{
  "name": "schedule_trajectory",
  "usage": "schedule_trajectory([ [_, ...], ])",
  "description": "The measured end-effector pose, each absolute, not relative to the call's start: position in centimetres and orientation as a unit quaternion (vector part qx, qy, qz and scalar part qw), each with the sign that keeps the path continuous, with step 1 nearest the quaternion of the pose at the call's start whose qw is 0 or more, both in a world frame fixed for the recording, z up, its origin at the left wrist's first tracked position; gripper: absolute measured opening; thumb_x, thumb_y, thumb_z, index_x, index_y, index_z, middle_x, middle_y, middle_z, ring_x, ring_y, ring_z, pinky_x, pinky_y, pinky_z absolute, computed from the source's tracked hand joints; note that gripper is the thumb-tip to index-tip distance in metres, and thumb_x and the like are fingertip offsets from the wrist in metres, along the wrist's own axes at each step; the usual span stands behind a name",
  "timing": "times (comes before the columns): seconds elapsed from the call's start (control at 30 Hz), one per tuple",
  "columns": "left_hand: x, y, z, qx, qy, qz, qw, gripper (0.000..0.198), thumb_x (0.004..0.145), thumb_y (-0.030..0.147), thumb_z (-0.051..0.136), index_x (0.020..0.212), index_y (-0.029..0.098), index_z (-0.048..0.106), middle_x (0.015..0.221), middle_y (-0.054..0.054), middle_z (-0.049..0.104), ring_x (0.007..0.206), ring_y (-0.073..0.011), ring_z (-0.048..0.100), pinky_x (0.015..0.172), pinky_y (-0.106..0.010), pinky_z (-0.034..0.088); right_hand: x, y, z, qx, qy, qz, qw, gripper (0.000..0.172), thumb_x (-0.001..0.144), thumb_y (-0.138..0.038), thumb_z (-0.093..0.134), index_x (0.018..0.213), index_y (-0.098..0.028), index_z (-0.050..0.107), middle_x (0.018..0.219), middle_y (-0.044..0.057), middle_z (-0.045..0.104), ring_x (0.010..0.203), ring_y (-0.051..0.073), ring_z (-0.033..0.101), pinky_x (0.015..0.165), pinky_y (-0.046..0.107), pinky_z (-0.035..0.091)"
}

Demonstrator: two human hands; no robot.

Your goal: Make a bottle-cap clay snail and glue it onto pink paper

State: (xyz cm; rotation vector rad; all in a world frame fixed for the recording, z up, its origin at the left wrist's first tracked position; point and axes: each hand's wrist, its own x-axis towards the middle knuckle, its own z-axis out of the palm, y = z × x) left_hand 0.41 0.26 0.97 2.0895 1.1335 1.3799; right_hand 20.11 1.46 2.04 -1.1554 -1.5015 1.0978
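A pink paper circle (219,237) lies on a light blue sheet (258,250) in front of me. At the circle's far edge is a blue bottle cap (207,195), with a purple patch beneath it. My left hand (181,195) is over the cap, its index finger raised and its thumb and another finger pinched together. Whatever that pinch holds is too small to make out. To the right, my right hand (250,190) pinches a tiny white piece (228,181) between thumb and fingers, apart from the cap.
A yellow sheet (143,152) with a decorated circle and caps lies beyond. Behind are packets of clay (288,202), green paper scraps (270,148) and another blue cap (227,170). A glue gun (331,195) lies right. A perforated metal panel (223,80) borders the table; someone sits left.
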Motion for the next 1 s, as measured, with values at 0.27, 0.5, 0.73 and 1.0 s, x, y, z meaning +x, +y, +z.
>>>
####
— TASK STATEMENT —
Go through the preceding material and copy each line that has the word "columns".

— RESPONSE TO THE EXERCISE —
  "timing": "times (comes before the columns): seconds elapsed from the call's start (control at 30 Hz), one per tuple",
  "columns": "left_hand: x, y, z, qx, qy, qz, qw, gripper (0.000..0.198), thumb_x (0.004..0.145), thumb_y (-0.030..0.147), thumb_z (-0.051..0.136), index_x (0.020..0.212), index_y (-0.029..0.098), index_z (-0.048..0.106), middle_x (0.015..0.221), middle_y (-0.054..0.054), middle_z (-0.049..0.104), ring_x (0.007..0.206), ring_y (-0.073..0.011), ring_z (-0.048..0.100), pinky_x (0.015..0.172), pinky_y (-0.106..0.010), pinky_z (-0.034..0.088); right_hand: x, y, z, qx, qy, qz, qw, gripper (0.000..0.172), thumb_x (-0.001..0.144), thumb_y (-0.138..0.038), thumb_z (-0.093..0.134), index_x (0.018..0.213), index_y (-0.098..0.028), index_z (-0.050..0.107), middle_x (0.018..0.219), middle_y (-0.044..0.057), middle_z (-0.045..0.104), ring_x (0.010..0.203), ring_y (-0.051..0.073), ring_z (-0.033..0.101), pinky_x (0.015..0.165), pinky_y (-0.046..0.107), pinky_z (-0.035..0.091)"

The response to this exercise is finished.